# TASK OBJECTIVE
The whole listing that follows should be printed again, unchanged.

# RECORDED INFORMATION

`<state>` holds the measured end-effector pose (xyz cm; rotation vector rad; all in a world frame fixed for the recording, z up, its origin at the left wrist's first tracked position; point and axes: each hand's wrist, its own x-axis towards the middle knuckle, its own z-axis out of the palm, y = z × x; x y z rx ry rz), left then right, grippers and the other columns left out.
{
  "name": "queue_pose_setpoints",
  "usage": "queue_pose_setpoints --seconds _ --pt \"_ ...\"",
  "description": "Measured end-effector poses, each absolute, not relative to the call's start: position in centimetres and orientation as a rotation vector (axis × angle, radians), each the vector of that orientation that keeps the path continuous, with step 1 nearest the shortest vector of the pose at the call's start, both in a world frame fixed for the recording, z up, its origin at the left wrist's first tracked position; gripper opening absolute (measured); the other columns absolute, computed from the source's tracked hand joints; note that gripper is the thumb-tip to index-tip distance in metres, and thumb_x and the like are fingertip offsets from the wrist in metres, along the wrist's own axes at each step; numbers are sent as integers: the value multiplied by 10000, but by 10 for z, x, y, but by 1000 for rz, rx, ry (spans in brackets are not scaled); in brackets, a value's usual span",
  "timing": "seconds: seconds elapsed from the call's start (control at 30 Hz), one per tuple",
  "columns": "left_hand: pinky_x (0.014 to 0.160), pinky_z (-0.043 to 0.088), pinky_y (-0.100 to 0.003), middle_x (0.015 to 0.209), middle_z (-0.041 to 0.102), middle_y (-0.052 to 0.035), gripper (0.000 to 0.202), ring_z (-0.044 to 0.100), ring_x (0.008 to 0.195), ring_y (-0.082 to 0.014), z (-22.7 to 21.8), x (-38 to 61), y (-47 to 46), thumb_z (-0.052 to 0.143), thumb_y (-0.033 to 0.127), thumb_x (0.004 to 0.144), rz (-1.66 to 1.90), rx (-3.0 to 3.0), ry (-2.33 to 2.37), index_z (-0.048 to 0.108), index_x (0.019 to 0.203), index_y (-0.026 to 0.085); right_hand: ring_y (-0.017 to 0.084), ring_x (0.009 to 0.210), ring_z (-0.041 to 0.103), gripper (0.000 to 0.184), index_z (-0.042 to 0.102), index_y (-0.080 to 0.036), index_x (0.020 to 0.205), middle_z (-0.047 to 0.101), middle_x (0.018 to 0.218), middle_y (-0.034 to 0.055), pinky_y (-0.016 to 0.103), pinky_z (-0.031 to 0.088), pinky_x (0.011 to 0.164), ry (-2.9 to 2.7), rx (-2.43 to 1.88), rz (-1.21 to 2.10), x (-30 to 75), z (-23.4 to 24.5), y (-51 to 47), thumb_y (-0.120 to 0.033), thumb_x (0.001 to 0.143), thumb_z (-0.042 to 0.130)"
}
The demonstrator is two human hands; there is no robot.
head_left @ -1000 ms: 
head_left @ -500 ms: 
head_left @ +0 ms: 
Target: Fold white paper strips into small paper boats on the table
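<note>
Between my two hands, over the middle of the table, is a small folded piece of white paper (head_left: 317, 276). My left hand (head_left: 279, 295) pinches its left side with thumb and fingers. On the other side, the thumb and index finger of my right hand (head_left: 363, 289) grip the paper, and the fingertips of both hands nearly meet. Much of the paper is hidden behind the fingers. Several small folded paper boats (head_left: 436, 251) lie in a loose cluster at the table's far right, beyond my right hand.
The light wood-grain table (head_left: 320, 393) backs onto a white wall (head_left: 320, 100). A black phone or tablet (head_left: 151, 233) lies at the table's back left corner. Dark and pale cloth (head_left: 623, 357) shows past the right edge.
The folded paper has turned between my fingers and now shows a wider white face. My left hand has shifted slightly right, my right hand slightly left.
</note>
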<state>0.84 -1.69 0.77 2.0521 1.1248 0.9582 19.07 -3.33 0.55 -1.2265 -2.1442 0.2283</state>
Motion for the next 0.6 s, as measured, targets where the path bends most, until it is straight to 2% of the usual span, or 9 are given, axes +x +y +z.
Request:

# FINAL ANSWER
`<state>` holds the measured end-effector pose (xyz cm; rotation vector rad; all in a world frame fixed for the recording, z up, its origin at the left wrist's first tracked position; point and axes: each hand's wrist, its own x-axis towards the middle knuckle, its own z-axis out of the palm, y = z × x; x y z rx ry rz), left then right, grippers and the other columns left out.
{
  "name": "queue_pose_setpoints",
  "usage": "queue_pose_setpoints --seconds _ --pt \"_ ...\"",
  "description": "Measured end-effector poses, each absolute, not relative to the call's start: position in centimetres and orientation as a rotation vector (axis × angle, radians), each the vector of that orientation that keeps the path continuous, with step 1 nearest the shortest vector of the pose at the call's start, both in a world frame fixed for the recording, z up, its origin at the left wrist's first tracked position; gripper opening absolute (measured); the other columns absolute, computed from the source's tracked hand joints; note that gripper is the thumb-tip to index-tip distance in metres, and thumb_x and the like are fingertip offsets from the wrist in metres, along the wrist's own axes at each step; numbers are sent as integers: the value multiplied by 10000, but by 10 for z, x, y, but by 1000 for rz, rx, ry (spans in brackets are not scaled); in brackets, a value's usual span",
  "timing": "seconds: seconds elapsed from the call's start (control at 30 Hz), one per tuple",
  "columns": "left_hand: pinky_x (0.014 to 0.160), pinky_z (-0.043 to 0.088), pinky_y (-0.100 to 0.003), middle_x (0.015 to 0.209), middle_z (-0.041 to 0.102), middle_y (-0.052 to 0.035), gripper (0.000 to 0.202), ring_z (-0.044 to 0.100), ring_x (0.008 to 0.195), ring_y (-0.082 to 0.014), z (-22.7 to 21.8), x (-38 to 61), y (-47 to 46), thumb_z (-0.052 to 0.143), thumb_y (-0.033 to 0.127), thumb_x (0.004 to 0.144), rz (-1.66 to 1.90), rx (-3.0 to 3.0), ry (-2.33 to 2.37), index_z (-0.048 to 0.108), index_x (0.019 to 0.203), index_y (-0.026 to 0.085); right_hand: ring_y (-0.017 to 0.084), ring_x (0.009 to 0.210), ring_z (-0.041 to 0.103), gripper (0.000 to 0.184), index_z (-0.042 to 0.102), index_y (-0.080 to 0.036), index_x (0.020 to 0.205), middle_z (-0.047 to 0.101), middle_x (0.018 to 0.218), middle_y (-0.034 to 0.055), pinky_y (-0.016 to 0.103), pinky_z (-0.031 to 0.088), pinky_x (0.011 to 0.164), ry (-2.9 to 2.7), rx (-2.43 to 1.88), rz (-1.21 to 2.10), x (-30 to 75), z (-23.4 to 24.5), y (-51 to 47), thumb_y (-0.120 to 0.033), thumb_x (0.001 to 0.143), thumb_z (-0.042 to 0.130)"
}
The demonstrator is two human hands; there is no robot.
head_left @ -1000 ms: 
head_left @ -500 ms: 
head_left @ +0 ms: 
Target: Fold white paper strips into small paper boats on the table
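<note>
Between my two hands, over the middle of the table, is a small folded piece of white paper (head_left: 317, 276). My left hand (head_left: 279, 295) pinches its left side with thumb and fingers. On the other side, the thumb and index finger of my right hand (head_left: 363, 289) grip the paper, and the fingertips of both hands nearly meet. Much of the paper is hidden behind the fingers. Several small folded paper boats (head_left: 436, 251) lie in a loose cluster at the table's far right, beyond my right hand.
The light wood-grain table (head_left: 320, 393) backs onto a white wall (head_left: 320, 100). A black phone or tablet (head_left: 151, 233) lies at the table's back left corner. Dark and pale cloth (head_left: 623, 357) shows past the right edge.
The folded paper has turned between my fingers and now shows a wider white face. My left hand has shifted slightly right, my right hand slightly left.
</note>
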<state>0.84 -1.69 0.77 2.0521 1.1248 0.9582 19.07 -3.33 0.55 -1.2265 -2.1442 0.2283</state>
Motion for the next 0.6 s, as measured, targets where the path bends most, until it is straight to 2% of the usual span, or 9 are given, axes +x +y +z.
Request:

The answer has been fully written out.